» PROBLEM DESCRIPTION
Apart from the pictures, every line below needs to be reproduced verbatim.

» INFORMATION PROVIDED
· · · · · · ·

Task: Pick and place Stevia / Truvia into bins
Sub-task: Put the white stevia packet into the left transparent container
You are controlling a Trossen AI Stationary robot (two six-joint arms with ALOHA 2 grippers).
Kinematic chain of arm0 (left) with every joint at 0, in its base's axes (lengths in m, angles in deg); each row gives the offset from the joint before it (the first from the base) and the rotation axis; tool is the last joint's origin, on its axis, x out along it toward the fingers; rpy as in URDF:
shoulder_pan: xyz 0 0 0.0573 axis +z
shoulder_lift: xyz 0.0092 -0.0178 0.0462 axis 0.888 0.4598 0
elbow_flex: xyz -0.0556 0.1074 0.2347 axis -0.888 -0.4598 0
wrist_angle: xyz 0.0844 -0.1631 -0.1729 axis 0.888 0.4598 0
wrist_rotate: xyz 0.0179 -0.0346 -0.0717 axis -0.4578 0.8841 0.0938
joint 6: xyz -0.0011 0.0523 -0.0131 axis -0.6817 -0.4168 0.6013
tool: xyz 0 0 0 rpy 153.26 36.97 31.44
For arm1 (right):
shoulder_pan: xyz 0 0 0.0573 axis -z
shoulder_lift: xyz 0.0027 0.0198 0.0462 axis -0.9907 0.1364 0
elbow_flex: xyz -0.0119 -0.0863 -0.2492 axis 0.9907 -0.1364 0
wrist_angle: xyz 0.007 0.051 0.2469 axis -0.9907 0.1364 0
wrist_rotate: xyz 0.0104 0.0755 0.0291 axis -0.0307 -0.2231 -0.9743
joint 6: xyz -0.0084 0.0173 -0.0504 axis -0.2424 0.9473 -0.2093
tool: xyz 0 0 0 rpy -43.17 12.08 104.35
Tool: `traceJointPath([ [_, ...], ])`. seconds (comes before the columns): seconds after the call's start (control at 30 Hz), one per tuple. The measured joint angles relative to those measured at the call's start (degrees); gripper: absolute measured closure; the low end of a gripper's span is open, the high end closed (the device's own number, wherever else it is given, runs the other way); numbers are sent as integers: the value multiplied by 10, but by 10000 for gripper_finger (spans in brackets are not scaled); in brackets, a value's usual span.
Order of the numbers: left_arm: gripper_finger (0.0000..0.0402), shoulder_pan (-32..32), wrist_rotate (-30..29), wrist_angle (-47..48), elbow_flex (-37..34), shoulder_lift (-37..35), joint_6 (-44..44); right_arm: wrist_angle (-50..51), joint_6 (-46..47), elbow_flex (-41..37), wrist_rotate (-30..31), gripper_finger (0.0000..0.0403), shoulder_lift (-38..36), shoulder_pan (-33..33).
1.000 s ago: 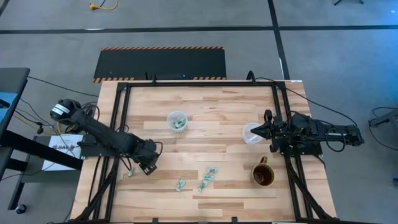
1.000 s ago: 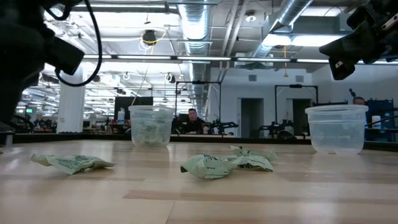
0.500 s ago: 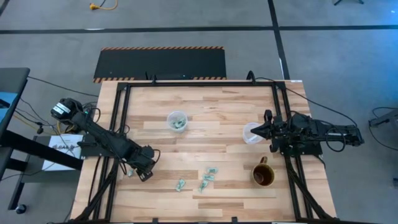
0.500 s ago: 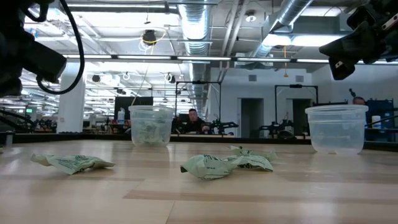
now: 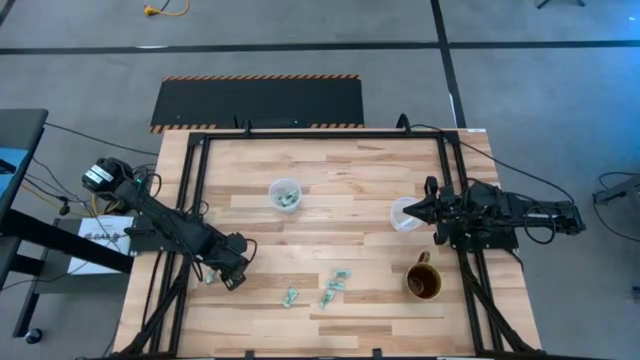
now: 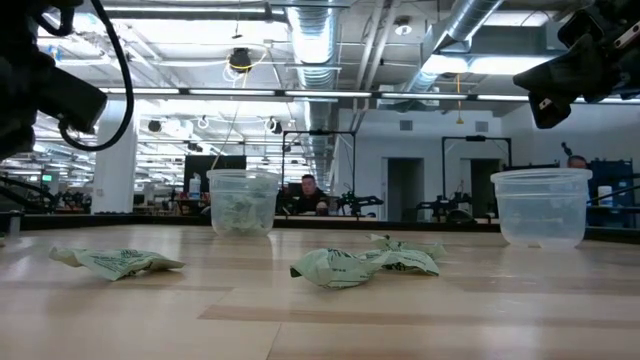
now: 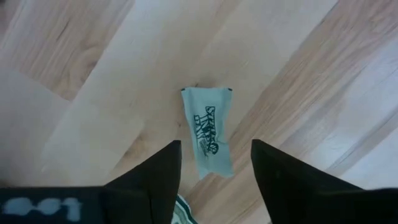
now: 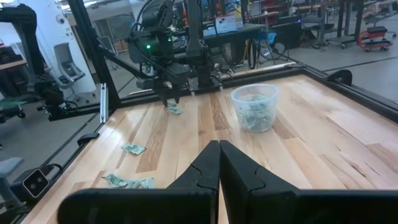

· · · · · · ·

» TASK RESULT
Task: Pick and place Stevia / Truvia into bins
Sub-task: Put the white stevia packet into the left transparent container
You are controlling a Trossen AI Stationary robot (two six-joint arms with ALOHA 2 grippers).
Kinematic chain of arm0 (left) with every joint at 0, in its base's axes (lengths in m, angles in deg); each row gives the offset from the joint before it (the first from the base) and the rotation axis; tool is the last joint's origin, on its axis, x out along it toward the fingers; rpy as in URDF:
shoulder_pan: xyz 0 0 0.0573 axis +z
shoulder_lift: xyz 0.0092 -0.0178 0.0462 axis 0.888 0.4598 0
elbow_flex: xyz -0.0556 0.1074 0.2347 axis -0.888 -0.4598 0
wrist_angle: xyz 0.0844 -0.1631 -0.1729 axis 0.888 0.4598 0
wrist_rotate: xyz 0.0179 -0.0346 -0.0717 axis -0.4578 0.8841 0.0938
joint 6: xyz -0.0011 0.0523 -0.0131 axis -0.6817 -0.4168 0.6013
tool: xyz 0 0 0 rpy 153.26 36.97 31.44
For arm1 (right):
shoulder_pan: xyz 0 0 0.0573 axis -z
shoulder_lift: xyz 0.0027 0.0198 0.0462 axis -0.9907 0.1364 0
elbow_flex: xyz -0.0119 -0.0863 -0.2492 axis 0.9907 -0.1364 0
wrist_angle: xyz 0.007 0.051 0.2469 axis -0.9907 0.1364 0
wrist_rotate: xyz 0.0104 0.0755 0.0291 axis -0.0307 -0.2231 -0.9743
joint 6: xyz -0.0084 0.0173 -0.0504 axis -0.2424 0.9473 -0.2093
tool: xyz 0 0 0 rpy -43.17 12.08 104.35
Tool: `traceJointPath([ [_, ...], ])`. seconds (comes before the columns): seconds after the call's start (control at 30 Hz), one per tuple. The measured joint angles relative to those measured at the call's start (degrees); gripper: absolute measured closure; the low end of a gripper's span is open, the high end closed (the device's own number, wherever else it is given, runs the other way); numbers are sent as integers: the value multiplied by 10, but by 10000 for gripper_finger (spans in brackets are not scaled); in brackets, a value's usual span.
Order of the numbers: left_arm: gripper_finger (0.0000..0.0402), shoulder_pan (-32..32), wrist_rotate (-30..29), wrist_angle (-47..48), elbow_flex (-37..34), shoulder_lift (-37..35), joint_6 (-44..44); right_arm: wrist_angle (-50..51), joint_6 (-46..47), elbow_flex (-41..37), wrist_rotate (-30..31), gripper_finger (0.0000..0.0403), shoulder_lift (-38..36), shoulder_pan (-33..33).
1.000 s ago: 
1.000 s ago: 
0.500 s ago: 
0.500 s ago: 
now: 
now: 
now: 
now: 

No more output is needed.